Recession coming? Or is it already here? Here’s a graph of the UK yield curve as of today, a month ago and 6 months ago:
resource: Worldofgovernmentbonds.comaccessed 28 September 2022.
Below is a time series of two popular term spreads, 10-year to March and 10-year to 2 years:
resource: Worldofgovernmentbonds.comaccessed 28 September 2022.
resource: Worldofgovernmentbonds.comaccessed 28 September 2022.
The 10yr-March and 10yr-2yr spreads were close to inverting in July – within basis points. For the UK, however, it is unclear what an inversion would mean for economic activity and/or a recession. Chin-Cuco (2015) No strong relationship was found for the UK. In an updated sample of 2022M08 (assuming no recession as of 2022M08), I found a statistically significant effect of the 10-year to 3-month term spread, McFadden R2 0.32. The blue line represents the recession probability implied by the normal probit model, using the 10yr-3mo (Interbank) spread without increasing.
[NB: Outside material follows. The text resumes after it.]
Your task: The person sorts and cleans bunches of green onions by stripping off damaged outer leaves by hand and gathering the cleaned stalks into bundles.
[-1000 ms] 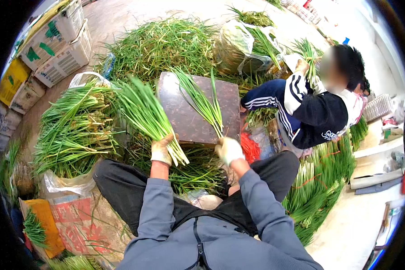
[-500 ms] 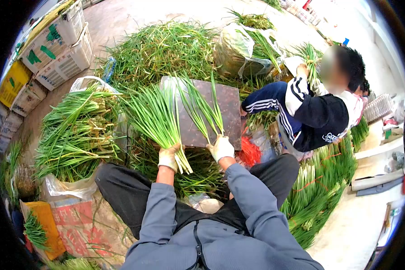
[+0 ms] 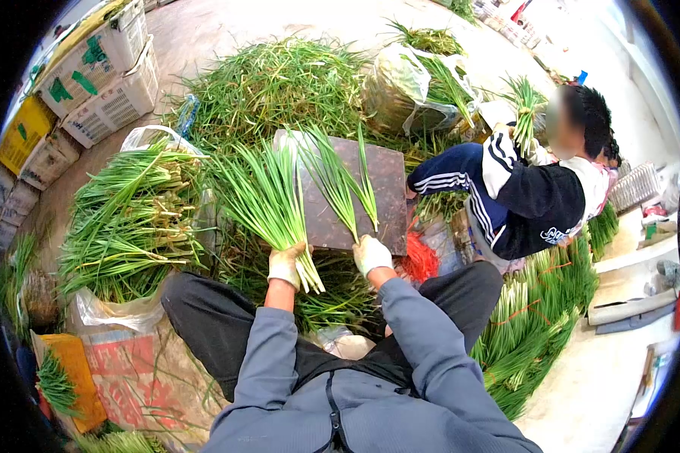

figure 1: The probabilistic regression of recession indicators leads to a 12-month lead in recession probabilities compared to the 10-year to 3-month term difference (blue) and strengthens with a linear time trend (tan). The three-month rate is the interbank offered rate. ECRI defines the recession date from peak to trough, shaded in grey. Source: OECD calculations via FRED, invest.com, ECRI and authors.
Using this simple norm, the probability of a recession in 2020 is very low. However, the results are very sensitive to the inclusion of time trends (statistically significant coefficients). Time Trend Augmented Models with McFadden R2 0.44, which is more accurate in predicting a recession, although it incorrectly indicates the 1999/2000 recession (wrong in terms of ECRI).
Still, even the boosted regression implies a probability of only 12% in September 2022.In contrast, think tanks NIESR calls recession on Aug. 12based on changes in GDP.